2.Bertemu kembali

119 16 22
                                    

"Hai...," sapa laki-laki itu sambil tersenyum dipaksakan.

Mata Fara terbelalak, laki-laki ditolong kemarin mengenalnya. Ia menyelipkan anak rambutnya ke daun telinga lalu menaikkan tangan kanan membalas.

"Nggak usah sok ramah, make acara sapa-sapa segala. Jadi karakter sendiri aja lebih baik. Gue merasakan lo kesambet," cerocos Deviano sahabat Arlan, merangkul bahunya.

Fara menurunkan tangannya merasa malu. Ia tertawa bodoh sangat percaya diri kalau yang disapa dirinya rupanya bukan. Ia menghadap ke gedung sekolah yang menjulang dan luas. Bingung dan gemang memulai langkahnya dari mana untuk mencari kantor. Netranya menemukan beberapa siswa-siswi berbondong-bondong berjalan ke koridor, tanpa pikir panjang mengikuti siswa-siswi tersebut berharap menemukan kantor secepatnya.

Fara pun mengerutkan kening kumpulan siswa yang diikutinya ke parkiran belakang sekolah tempat parkir khusus motor. Ia mendesah pasrah, untuk bertanya pun malu. Apakah ada yang akan menjawab ketika bertanya. Fara kembali memutar langkahnya mencari kantor. Ia mematung motor sport melaju cepat ke arahnya, kedua kakinya berat untuk digerakkan. Ia menutup matanya dengan refleks tangannya menutup wajah.

Tin!Tin!Tin!

Bunyi melekit klakson motor sebagai pertanda peringatan tak ia hiraukan. Perhatian siswa-siswi di parkiran fokus ke arahnya, berbagai aktivitas dari mereka, ada menahan napas karena tengang, ada pula yang menghujat menyatakan cari perhatian, dan beberapa dari mereka mengambil pun mengambil vidio.

Bram! Bram! Kitt!

"Lo mau mati? Kalau mau bunuh diri jangan di sini." Fara membuka matanya dengan cepat ia tersentak dibentak. Netranya terpaku, penampilan cowok itu. Rambutnya yang diwarnai, warna coklat, memakai anting-anting di telinganya sebalah kanan. Mata Fara turun ke seragamnya. Bajunya distell dalam hanya bagian depan doang. Dari penampilannya Fara tahu ia anak nakal.

"Heh.Gue ingatin ya, kalau lo mau bunuh diri, dijalan raya sana!" bentaknya lagi, membuat Fara tersentak.

Fara menunduk meremas jemarinya. Kakinya pun ikut bergetar.
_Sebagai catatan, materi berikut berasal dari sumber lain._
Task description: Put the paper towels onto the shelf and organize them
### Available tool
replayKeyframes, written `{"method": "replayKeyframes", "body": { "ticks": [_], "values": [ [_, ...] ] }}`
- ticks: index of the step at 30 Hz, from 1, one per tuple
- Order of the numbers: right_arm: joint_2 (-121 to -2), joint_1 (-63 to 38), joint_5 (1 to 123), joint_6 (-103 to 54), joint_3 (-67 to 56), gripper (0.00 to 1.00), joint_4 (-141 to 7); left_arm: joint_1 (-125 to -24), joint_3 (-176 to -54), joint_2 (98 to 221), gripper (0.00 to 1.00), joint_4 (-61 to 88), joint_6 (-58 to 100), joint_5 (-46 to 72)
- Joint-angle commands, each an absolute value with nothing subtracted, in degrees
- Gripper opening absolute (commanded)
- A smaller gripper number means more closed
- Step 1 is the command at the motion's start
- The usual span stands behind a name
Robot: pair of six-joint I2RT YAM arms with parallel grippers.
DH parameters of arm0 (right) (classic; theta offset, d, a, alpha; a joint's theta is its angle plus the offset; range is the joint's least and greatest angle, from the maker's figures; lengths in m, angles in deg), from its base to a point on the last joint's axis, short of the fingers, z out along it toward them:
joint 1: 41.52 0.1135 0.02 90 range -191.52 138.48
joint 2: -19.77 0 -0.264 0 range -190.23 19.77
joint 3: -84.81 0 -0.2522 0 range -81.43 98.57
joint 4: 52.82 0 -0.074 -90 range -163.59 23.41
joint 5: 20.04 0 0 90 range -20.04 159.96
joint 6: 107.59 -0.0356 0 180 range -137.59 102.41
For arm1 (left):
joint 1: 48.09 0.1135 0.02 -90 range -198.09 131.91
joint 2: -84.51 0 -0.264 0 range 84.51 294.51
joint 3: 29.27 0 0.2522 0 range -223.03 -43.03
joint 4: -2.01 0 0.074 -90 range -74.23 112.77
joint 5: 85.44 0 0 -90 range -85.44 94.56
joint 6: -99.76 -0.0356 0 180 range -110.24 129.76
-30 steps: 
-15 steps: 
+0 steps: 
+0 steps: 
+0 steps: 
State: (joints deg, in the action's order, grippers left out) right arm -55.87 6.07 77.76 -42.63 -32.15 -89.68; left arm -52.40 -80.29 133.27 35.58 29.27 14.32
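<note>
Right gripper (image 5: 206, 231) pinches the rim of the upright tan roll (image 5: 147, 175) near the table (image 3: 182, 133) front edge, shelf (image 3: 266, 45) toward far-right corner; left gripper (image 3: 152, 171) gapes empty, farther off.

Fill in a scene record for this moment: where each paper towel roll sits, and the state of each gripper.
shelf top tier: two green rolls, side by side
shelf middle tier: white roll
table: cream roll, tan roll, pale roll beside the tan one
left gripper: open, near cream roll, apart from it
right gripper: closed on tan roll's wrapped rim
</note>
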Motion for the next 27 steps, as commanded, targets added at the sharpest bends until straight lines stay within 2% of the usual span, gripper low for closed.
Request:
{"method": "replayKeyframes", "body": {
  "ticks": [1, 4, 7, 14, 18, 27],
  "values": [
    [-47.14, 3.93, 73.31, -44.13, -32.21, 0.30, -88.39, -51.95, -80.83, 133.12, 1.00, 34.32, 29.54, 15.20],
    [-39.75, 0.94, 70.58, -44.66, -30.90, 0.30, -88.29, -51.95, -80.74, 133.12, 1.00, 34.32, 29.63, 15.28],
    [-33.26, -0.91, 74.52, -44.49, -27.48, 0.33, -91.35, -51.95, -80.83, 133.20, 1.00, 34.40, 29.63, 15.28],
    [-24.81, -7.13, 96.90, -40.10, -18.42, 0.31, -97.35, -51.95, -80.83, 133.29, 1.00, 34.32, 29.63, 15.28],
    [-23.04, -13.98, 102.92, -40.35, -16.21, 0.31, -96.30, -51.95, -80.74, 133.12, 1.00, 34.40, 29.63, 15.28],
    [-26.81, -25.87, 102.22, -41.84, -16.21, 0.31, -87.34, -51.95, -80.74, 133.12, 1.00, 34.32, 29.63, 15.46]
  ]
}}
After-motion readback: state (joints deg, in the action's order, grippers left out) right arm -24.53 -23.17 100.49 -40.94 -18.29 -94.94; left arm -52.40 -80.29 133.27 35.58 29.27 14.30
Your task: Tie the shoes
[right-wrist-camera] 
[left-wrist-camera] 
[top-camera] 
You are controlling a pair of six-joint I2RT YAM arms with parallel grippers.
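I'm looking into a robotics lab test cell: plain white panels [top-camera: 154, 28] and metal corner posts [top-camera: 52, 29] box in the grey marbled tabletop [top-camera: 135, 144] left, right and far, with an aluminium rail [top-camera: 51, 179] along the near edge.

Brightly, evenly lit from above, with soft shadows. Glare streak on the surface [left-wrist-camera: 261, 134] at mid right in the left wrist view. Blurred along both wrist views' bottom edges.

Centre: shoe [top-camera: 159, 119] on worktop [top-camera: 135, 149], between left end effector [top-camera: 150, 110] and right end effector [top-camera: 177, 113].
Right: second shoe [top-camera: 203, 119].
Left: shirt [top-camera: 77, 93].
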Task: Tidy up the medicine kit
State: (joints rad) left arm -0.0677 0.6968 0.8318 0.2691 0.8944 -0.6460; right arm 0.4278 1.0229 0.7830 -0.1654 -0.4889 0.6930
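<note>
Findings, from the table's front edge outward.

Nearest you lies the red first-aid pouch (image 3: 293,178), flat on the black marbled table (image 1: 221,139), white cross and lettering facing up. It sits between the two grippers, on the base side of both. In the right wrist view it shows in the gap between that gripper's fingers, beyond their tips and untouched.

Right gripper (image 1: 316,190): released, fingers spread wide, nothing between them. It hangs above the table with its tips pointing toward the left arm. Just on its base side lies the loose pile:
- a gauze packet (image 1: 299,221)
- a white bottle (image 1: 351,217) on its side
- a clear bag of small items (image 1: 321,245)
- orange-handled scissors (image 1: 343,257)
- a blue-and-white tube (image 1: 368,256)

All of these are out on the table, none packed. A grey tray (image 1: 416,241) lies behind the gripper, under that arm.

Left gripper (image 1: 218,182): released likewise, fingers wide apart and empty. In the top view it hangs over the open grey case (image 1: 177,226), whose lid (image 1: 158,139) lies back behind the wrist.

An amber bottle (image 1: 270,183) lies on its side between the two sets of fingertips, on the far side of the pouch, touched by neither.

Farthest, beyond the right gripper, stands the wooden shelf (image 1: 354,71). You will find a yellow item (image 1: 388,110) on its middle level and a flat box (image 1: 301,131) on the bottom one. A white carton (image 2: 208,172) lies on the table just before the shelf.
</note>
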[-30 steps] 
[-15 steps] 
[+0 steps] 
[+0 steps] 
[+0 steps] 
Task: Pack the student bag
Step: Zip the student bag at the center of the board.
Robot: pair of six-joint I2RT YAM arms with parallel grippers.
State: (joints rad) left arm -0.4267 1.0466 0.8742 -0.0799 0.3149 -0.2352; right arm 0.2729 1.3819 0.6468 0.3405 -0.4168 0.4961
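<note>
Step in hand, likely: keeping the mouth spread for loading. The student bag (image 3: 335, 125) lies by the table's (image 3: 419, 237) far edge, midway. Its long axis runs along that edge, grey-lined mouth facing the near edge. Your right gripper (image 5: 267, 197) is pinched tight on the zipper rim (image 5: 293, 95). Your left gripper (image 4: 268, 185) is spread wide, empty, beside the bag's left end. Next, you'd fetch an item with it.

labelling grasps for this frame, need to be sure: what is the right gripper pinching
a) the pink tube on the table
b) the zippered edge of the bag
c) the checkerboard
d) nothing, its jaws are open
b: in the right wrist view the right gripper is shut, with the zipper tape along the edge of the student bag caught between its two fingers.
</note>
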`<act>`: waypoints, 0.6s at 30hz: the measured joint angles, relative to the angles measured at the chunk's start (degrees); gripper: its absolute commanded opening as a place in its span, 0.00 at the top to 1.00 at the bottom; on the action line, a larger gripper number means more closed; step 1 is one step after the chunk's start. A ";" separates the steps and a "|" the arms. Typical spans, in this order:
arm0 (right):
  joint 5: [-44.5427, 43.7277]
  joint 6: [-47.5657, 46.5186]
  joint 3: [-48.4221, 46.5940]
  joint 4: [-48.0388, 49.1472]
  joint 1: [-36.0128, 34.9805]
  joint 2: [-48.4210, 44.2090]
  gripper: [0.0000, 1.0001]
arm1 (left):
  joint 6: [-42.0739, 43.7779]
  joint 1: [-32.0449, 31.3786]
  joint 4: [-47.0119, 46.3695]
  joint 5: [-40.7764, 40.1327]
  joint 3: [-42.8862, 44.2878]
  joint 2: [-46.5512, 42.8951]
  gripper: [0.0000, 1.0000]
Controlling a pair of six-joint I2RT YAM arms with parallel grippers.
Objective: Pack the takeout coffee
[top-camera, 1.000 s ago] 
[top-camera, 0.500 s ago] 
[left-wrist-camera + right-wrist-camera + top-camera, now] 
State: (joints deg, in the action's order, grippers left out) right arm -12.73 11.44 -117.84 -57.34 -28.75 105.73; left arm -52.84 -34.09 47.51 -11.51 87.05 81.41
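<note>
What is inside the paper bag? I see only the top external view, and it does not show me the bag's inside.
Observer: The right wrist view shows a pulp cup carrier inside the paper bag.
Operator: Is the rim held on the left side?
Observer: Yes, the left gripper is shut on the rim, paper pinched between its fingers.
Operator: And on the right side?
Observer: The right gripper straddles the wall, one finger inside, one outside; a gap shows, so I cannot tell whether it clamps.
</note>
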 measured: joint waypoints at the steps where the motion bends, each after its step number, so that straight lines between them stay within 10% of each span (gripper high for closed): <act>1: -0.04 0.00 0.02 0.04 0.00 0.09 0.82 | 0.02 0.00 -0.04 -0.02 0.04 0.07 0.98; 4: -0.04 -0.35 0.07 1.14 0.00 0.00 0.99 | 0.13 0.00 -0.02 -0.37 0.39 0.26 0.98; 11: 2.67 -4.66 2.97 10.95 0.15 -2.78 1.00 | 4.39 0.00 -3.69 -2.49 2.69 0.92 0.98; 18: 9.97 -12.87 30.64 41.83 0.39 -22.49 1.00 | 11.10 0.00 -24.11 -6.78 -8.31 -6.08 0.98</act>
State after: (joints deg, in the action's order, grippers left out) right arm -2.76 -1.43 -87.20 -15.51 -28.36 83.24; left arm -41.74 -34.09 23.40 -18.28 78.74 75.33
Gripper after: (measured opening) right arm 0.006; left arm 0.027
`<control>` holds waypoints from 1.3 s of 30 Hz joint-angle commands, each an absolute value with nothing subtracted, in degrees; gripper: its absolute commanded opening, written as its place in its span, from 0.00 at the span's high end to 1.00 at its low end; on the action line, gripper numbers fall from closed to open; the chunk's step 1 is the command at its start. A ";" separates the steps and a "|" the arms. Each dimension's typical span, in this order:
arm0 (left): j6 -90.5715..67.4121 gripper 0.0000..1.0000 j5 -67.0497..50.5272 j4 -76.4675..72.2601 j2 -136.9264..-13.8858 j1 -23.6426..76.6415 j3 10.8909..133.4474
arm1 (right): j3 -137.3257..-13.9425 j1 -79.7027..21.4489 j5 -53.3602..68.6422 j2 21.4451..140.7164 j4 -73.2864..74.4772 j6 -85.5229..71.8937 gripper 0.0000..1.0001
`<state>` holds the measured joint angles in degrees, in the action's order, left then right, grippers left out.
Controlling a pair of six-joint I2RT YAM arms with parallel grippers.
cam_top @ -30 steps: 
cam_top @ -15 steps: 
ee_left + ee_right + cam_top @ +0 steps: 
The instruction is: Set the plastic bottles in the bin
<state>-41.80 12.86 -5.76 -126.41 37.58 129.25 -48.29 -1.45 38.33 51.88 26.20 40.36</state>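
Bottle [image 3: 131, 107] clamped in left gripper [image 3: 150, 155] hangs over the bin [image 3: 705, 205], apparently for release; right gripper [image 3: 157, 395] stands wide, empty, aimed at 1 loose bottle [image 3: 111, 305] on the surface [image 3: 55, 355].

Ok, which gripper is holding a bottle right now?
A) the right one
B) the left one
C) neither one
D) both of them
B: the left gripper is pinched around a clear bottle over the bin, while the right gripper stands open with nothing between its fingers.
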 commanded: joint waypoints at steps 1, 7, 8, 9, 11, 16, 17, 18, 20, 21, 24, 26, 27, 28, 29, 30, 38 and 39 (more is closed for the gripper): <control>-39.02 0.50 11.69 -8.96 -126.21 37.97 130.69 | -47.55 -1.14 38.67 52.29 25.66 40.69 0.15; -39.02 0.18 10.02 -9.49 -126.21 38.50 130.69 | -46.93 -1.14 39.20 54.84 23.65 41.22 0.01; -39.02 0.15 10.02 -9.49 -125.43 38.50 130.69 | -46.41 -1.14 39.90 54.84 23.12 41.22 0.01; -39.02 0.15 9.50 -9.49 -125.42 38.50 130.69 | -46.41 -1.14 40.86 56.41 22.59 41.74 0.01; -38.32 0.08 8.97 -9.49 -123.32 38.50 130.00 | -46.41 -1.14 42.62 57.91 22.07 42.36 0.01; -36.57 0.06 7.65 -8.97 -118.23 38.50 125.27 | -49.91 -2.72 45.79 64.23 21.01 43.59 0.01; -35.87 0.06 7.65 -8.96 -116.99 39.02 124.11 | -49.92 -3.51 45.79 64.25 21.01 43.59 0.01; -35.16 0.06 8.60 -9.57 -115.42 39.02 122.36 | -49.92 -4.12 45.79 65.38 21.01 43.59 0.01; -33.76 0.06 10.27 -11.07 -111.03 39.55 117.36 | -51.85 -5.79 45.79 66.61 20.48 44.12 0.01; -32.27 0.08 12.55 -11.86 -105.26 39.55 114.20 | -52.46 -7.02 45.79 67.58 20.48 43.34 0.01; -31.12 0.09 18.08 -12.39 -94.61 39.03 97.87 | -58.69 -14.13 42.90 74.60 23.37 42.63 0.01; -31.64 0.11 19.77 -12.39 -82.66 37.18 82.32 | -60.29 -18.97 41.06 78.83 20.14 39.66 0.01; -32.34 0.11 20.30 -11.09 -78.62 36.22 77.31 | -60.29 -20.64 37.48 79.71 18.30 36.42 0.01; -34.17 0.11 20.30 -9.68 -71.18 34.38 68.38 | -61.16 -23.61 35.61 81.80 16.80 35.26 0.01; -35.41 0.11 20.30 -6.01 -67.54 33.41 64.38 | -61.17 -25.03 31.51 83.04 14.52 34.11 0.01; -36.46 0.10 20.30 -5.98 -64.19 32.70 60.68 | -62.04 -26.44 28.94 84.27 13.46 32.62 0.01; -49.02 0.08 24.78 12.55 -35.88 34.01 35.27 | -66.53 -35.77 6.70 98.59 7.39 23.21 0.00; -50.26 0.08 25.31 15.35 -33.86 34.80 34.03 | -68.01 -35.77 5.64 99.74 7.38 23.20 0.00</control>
"Maaf," cicit Fara, ia pun bingung kenapa harus meminta maaf, Ia tidak melakukan kesalahan apapun.

Alvaro menatap Fara dari atas sampai bawah. Ia tersenyum miring meremehkan.

"Lagi! Lagi, lagi murid miskin." Fara refeleks mendongak menatap Alvaro.

Alvaro menatapnya tajam. "Lo, nggak pantas make seragam itu!" ucapnya menaikkan sebelah alisnya. Alvaro kembali memakai helm-nya meninggalkan Fara masih berdiri mematung dengan perasaaan yang mencoclos.

****
Fara berusaha melupakan ocehan tak berbobot laki-laki itu yang tidak ia kenal namanya. Seenaknya mengejek Fara anak Miskin. Bahkan ia pun kadang heran apakah terlahir miskin salah? kenapa orang-orang selalu menganggap mereka seperti aib? Fara terus mengayunkan kakinya walaupun hatinya nelangsa. Sudah beberapa menit, waktunya terbuang hanya untuk mencari kantor sekolah ini. Berjalan tak tahu arah membuatnya lalah, ia memasuki kantin beristirahat sejenak, dan melepaskan dahaganya. Ia mengambil air mineral dalam lemari pendingin lalu membayarnya.

"Um, Bu, kantor sekolah terletak di mana?" tanya dengan tersenyum.

Bu kantin itu menatap Fara sekilas, meletakkan kembalian uang-nya di atas lemari kaca sebagai pembatas antara penjual dan pembeli.